- Theatrical release poster
- Directed by: Nate Meyer
- Written by: Nate Meyer
- Produced by: Nate Meyer Jesse Sweet Derrick Tseng
- Starring: Robin Tunney Adam Scott Jeremy Strong William Sadler Aubrey Dollar Marylouise Burke Josh Hamilton
- Cinematography: Jeremy Saulnier
- Edited by: Jane Rizzo
- Music by: Joseph Stephens
- Production company: Happy Couples Productions
- Distributed by: Phase 4 Films
- Release dates: March 11, 2012 (SXSW); April 26, 2013 (United States);
- Running time: 89 minutes
- Country: United States
- Language: English

= See Girl Run =

See Girl Run is a 2012 American comedy film written and directed by Nate Meyer. The film stars Robin Tunney, Adam Scott, Jeremy Strong, William Sadler, Aubrey Dollar, Marylouise Burke and Josh Hamilton.
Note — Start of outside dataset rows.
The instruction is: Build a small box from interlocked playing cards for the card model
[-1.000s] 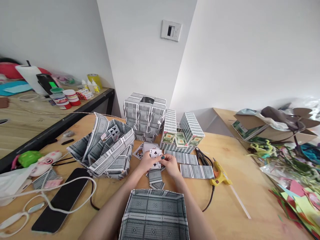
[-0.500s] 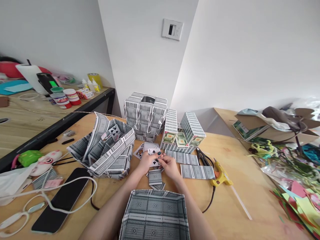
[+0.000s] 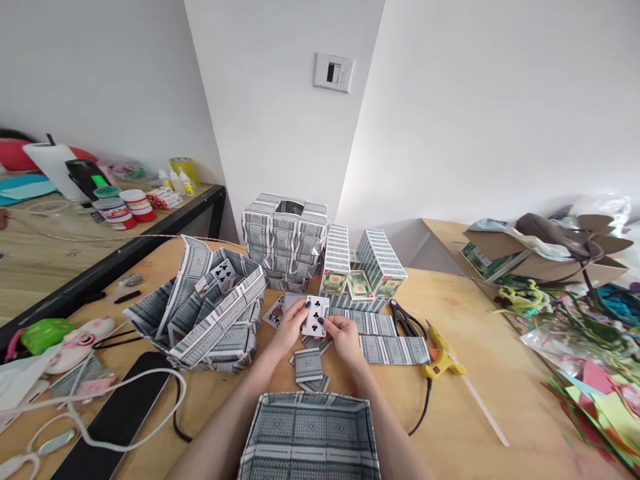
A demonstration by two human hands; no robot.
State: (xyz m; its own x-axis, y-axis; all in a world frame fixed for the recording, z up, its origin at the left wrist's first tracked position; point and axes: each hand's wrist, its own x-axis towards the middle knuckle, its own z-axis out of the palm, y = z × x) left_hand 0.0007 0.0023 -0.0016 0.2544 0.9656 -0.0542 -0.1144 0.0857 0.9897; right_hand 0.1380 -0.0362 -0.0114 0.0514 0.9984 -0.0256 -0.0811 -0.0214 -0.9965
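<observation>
Between my two hands is a playing card (image 3: 316,318), a three of clubs with its face up. My left hand (image 3: 290,328) pinches its left side, thumb on the face. The lower right corner is gripped by my right hand (image 3: 344,339). Below the hands lie several folded cards (image 3: 308,365), backs up. Face cards (image 3: 275,311) rest on the table just beyond my left hand. To the right of my right hand are two strips of joined cards (image 3: 393,349). Nearest me stands an open box made of cards (image 3: 307,427), between my forearms.
A basket of cards (image 3: 220,333) stands left, with a tall card-built container (image 3: 285,240) behind. Stacked card boxes (image 3: 383,263) are at the back. Black scissors (image 3: 406,320) and a yellow glue gun (image 3: 443,357) lie right. A phone (image 3: 120,413) and white cable (image 3: 150,437) lie left.
The card's lower part, earlier covered by my fingers, now shows as my hands have moved apart to its opposite sides. The whole view has shifted slightly.
</observation>
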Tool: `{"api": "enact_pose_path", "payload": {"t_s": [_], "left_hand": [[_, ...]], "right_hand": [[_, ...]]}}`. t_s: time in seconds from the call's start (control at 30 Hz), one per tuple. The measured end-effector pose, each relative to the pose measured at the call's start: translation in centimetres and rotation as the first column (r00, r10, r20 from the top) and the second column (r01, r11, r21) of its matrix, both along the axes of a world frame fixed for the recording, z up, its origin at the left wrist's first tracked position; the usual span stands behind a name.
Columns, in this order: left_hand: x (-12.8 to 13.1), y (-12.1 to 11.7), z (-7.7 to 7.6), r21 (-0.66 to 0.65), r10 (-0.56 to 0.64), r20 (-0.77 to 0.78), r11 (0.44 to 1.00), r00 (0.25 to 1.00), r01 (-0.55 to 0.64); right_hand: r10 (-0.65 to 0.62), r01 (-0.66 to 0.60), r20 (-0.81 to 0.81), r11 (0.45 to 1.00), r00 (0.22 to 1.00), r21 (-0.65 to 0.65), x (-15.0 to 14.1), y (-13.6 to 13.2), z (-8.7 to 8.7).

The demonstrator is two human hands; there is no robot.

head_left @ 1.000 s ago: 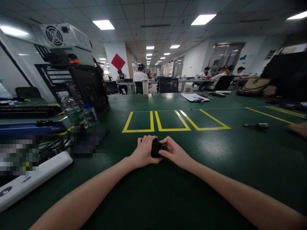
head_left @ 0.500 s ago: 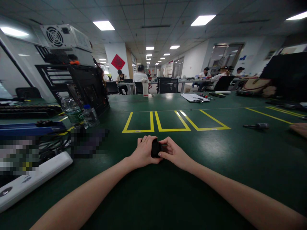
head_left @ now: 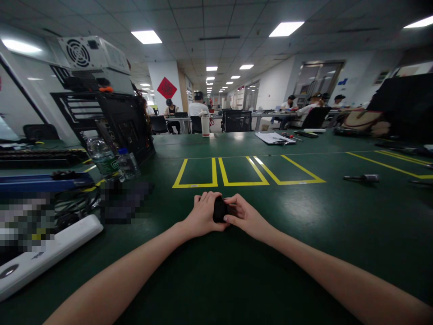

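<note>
Between my hands, just in front of the yellow tape outlines point(head_left: 194, 185), is a small black rounded object point(head_left: 220, 210); its kind does not show. My left hand point(head_left: 204, 213) wraps round it from the left, fingers over the far side and thumb along the near edge. From the right, my right hand point(head_left: 244, 215) pinches it with thumb and fingertips. Both hands are closed on it, low over the green table point(head_left: 230, 275). Much of the object is hidden by my fingers.
Bottles point(head_left: 103, 155), a computer case point(head_left: 118, 122) and a white power strip point(head_left: 50, 257) stand or lie at left. A dark-handled tool point(head_left: 367, 178) lies at right. Farther back are a paper cup point(head_left: 205, 125) and a clipboard point(head_left: 274, 138). People sit at distant desks.
My hands and the black object stay almost still. Another person's hand at the right edge has left the view, and a thin dark tool shows there now.
</note>
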State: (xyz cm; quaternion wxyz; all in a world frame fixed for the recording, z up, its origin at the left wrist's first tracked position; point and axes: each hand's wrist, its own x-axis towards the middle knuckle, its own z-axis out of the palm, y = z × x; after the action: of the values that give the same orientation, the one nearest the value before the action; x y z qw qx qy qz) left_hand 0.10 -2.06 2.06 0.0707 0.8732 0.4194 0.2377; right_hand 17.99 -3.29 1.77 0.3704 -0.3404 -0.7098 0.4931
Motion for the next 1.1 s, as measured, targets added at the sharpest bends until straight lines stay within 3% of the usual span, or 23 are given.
{"api": "enact_pose_path", "payload": {"t_s": [0.17,0.4,0.7,1.1], "left_hand": [[-0.09,-0.12,0.27,-0.023,-0.031,-0.005,0.999,1.000,0.031],[0.26,0.24,-0.52,0.018,0.017,-0.005,1.000,1.000,-0.017],[0.01,0.25,-0.34,-0.006,0.003,0.021,1.000,1.000,-0.003],[-0.04,0.05,0.07,-0.029,-0.014,0.007,0.999,1.000,0.014]], "right_hand": [[-0.036,0.036,0.006,0.999,0.999,0.007,-0.02,0.21,-0.12],[-0.020,0.020,0.012,1.000,1.000,0.021,-0.08,0.48,-0.74],[-0.060,0.060,0.013,0.998,0.998,0.010,-0.11,0.11,-0.01],[-0.023,0.023,-0.015,1.000,1.000,0.014,-0.10,0.15,-0.23]]}}
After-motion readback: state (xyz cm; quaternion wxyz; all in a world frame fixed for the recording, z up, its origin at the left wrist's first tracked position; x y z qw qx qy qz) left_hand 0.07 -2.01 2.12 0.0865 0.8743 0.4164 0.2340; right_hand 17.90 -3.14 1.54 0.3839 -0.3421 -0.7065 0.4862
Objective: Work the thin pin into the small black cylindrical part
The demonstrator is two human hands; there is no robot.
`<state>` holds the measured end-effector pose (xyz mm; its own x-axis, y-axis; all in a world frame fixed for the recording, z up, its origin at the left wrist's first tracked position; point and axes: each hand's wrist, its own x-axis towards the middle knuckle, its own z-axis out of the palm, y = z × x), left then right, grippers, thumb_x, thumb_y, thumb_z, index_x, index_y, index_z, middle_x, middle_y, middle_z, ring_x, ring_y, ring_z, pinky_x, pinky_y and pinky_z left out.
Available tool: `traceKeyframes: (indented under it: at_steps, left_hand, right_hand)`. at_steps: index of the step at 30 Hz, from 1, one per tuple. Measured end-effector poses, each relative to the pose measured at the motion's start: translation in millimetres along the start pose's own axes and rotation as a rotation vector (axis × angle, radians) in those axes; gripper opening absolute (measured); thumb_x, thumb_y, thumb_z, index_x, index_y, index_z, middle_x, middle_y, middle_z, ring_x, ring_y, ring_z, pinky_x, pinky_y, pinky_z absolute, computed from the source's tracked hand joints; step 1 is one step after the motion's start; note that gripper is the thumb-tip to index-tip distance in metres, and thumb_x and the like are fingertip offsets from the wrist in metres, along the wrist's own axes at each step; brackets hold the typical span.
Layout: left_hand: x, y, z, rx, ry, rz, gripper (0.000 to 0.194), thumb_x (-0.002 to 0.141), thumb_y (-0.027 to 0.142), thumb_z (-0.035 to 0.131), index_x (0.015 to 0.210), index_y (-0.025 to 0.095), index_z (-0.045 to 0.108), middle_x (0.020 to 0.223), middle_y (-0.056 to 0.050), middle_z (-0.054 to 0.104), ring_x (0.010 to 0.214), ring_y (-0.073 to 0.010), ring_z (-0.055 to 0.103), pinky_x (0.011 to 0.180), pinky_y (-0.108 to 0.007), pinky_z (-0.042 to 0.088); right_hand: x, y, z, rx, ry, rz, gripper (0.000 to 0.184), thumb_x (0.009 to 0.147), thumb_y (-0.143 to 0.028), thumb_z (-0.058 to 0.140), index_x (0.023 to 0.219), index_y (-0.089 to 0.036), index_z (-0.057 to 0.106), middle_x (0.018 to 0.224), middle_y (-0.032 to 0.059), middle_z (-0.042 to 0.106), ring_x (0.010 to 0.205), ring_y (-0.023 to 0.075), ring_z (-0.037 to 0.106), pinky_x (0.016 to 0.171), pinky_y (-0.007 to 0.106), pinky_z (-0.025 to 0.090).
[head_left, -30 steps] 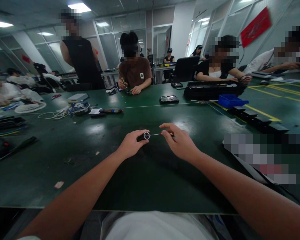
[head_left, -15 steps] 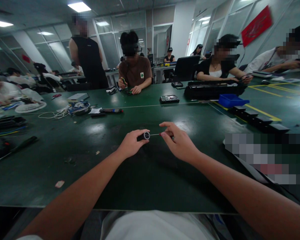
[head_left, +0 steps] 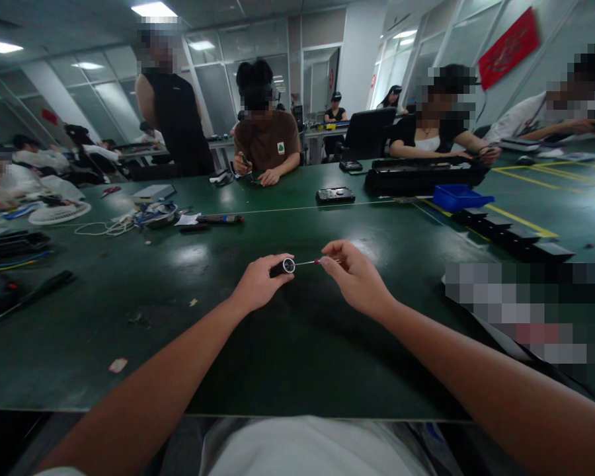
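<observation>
Between the thumb and fingers of my left hand (head_left: pixel 258 283) is a short black cylinder (head_left: pixel 281 267) with a pale ring round its end; its exact kind is unclear. My right hand (head_left: pixel 357 277) is closed on a screwdriver (head_left: pixel 318 262) with a red handle, most of which my fingers hide. The thin metal shaft points left, and its tip meets or lies right beside the ringed end of the cylinder. Both hands are above the green table (head_left: pixel 297 357).
A blue bin (head_left: pixel 460 198) and several black blocks (head_left: pixel 510 233) stand at the right. Farther back lie an opened device (head_left: pixel 336 195) and a long black housing (head_left: pixel 421 177). Cables (head_left: pixel 153 215) and tools are at the left. A person (head_left: pixel 268 142) works opposite.
The fingers of my right hand have shifted and curled round the screwdriver handle, with less of it showing. My left hand still holds the cylinder in nearly the same place.
</observation>
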<state>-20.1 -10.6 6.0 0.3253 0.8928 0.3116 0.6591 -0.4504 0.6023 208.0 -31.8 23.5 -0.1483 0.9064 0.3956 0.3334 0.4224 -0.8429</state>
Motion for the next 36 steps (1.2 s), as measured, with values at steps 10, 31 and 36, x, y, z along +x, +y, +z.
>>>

The film was released on April 26, 2013, by Phase 4 Films.

==Cast==
- Robin Tunney as Emmie
- Adam Scott as Jason
- Jeremy Strong as Brandon
- William Sadler as Marty
- Aubrey Dollar as Becky
- Marylouise Burke as Grandma
- Josh Hamilton as Graham
- Maureen Butler as Gail
- Larry Pine as Jason's Father
- J.P. Guimont as Kyle
- Meagan Moses as Tami
- Stephanie Andujar as Alicia
- Reza Salazar as Denilo
- Charles Techman as Jack
- Miles Doleac as Del

==Release==
The film premiered at South by Southwest on March 11, 2012. The film was released on April 26, 2013, by Phase 4 Films.